Alors que le débat autour de leurs remplacements à la cour constitutionnelle aura suscité une vague de tension au sein de la coalition fcc-Cach, les deux juges de la haute cour, Kilomba et Ubulu, sont finalement sortis de leur silence.
« Excellence Monsieur le Président de la République, c’est par la voix des ondes et sans consultation préalable, que nous avons appris, le 17 juillet 2020, nos nominations en qualité de Présidents à la Cour de Cassation, par Ordonnance n°20/108 du 17 juillet 2020, lesquelles ont été suivies de nos remplacements immédiats, alors que c’est depuis juillet 2014 pour le Juge Kilomba, et avril 2018 pour le Juge Ubulu, que par nos lettres respectives dont copies vous étaient réservées en leurs temps, nous avions levé l’option de ne plus travailler à la Cour Suprême de Justice, jusqu’à l’expiration de nos mandats de neuf ans à la Cour constitutionnelle, et ce, conformément à la Constitution, en son article 158, alinéa 3, ainsi qu’à la Loi-Organique n°13/026 du 15 octobre 2013, portant organisation et fonctionnement de la Cour Constitutionnelle, en ses articles 6 et 34 », c’est le rappel sous forme d’une mise point que l’on déjà lire dans l’introduction du courrier envoyé au chef de l’Etat Félix Antoine Tshisekedi en date du 27 juillet 2020.
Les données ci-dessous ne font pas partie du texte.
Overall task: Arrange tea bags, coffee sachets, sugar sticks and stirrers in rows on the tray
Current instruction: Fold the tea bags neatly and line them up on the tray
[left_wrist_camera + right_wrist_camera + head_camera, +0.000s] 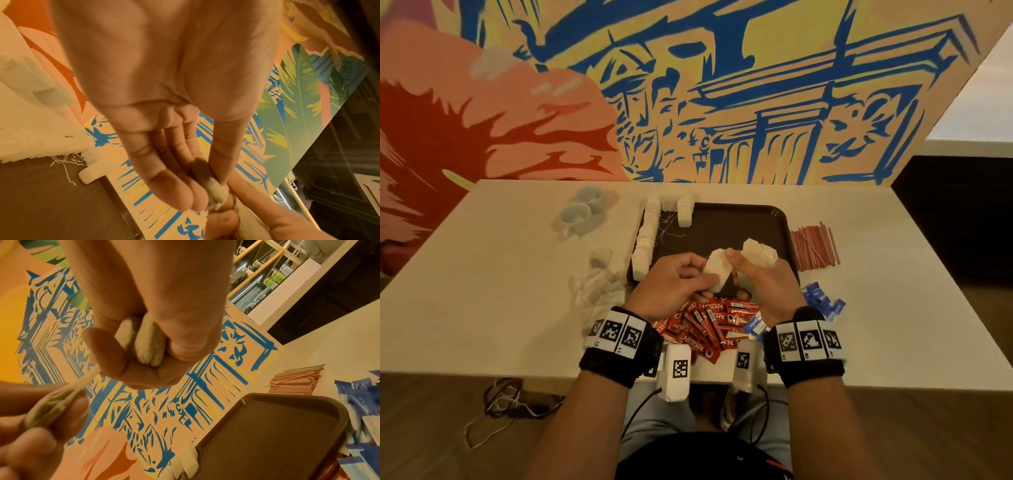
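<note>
From the head view, both hands hover over the near edge of the dark tray [756,219] on the tabletop [500,301]: the left hand [674,284] pinches one tea bag [717,270], and the right hand [767,284] clutches a bunch of tea bags [758,251]. The left wrist view shows thumb and fingers [164,178] pressed on that bag's edge; the right wrist view shows fingers curled tight round several bags [141,340]

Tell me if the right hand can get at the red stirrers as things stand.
Probably not yet: the stirrers lie in the open right of the tray, nothing blocking them, but the right hand is full of tea bags.
</note>
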Available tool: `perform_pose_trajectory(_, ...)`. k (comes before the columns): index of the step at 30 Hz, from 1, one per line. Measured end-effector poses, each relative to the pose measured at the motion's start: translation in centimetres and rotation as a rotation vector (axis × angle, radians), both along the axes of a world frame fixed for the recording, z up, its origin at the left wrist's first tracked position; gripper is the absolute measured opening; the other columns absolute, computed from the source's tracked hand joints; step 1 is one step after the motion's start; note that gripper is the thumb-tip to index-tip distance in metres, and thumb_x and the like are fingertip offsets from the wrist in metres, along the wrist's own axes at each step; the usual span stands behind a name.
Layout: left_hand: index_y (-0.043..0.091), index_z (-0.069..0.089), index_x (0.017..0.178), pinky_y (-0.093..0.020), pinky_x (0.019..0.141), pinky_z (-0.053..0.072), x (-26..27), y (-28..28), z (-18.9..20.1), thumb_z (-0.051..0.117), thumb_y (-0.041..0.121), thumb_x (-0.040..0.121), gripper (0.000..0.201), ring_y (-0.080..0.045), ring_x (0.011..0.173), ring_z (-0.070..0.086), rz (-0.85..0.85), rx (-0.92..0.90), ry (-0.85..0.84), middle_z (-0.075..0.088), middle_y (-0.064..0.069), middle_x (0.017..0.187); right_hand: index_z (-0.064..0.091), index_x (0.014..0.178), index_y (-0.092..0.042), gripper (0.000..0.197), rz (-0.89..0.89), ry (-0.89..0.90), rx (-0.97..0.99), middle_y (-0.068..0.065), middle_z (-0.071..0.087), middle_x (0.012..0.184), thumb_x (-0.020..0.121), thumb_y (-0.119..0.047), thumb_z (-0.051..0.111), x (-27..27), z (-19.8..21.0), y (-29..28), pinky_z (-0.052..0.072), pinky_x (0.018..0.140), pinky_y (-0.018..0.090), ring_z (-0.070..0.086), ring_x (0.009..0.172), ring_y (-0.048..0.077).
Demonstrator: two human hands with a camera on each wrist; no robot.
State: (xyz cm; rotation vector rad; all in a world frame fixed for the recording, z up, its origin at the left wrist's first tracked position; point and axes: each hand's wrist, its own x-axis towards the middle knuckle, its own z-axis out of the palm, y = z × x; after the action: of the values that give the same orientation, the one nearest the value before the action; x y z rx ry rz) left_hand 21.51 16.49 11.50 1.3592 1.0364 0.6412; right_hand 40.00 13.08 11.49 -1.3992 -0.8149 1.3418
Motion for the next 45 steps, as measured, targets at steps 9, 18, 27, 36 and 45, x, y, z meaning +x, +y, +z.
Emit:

Remerciements pour la nomination
Tout en présentant les remerciements de leurs familles biologiques au président de la République pour avoir pensé à leurs modestes personnes, Noël Kilomba et Jean Ubulu ont néanmoins, tenu à informer le chef de l’Etat « que conformément à la Constitution, en son article 158, alinéa 3, et à la Loi-organique n°13/026 du 15 octobre 2013, portant organisation et fonctionnement de la Cour Constitutionnelle, en son article 6, nos Mandats respectifs sont de neuf (9) ans pour chacun, et sont encore en cours ».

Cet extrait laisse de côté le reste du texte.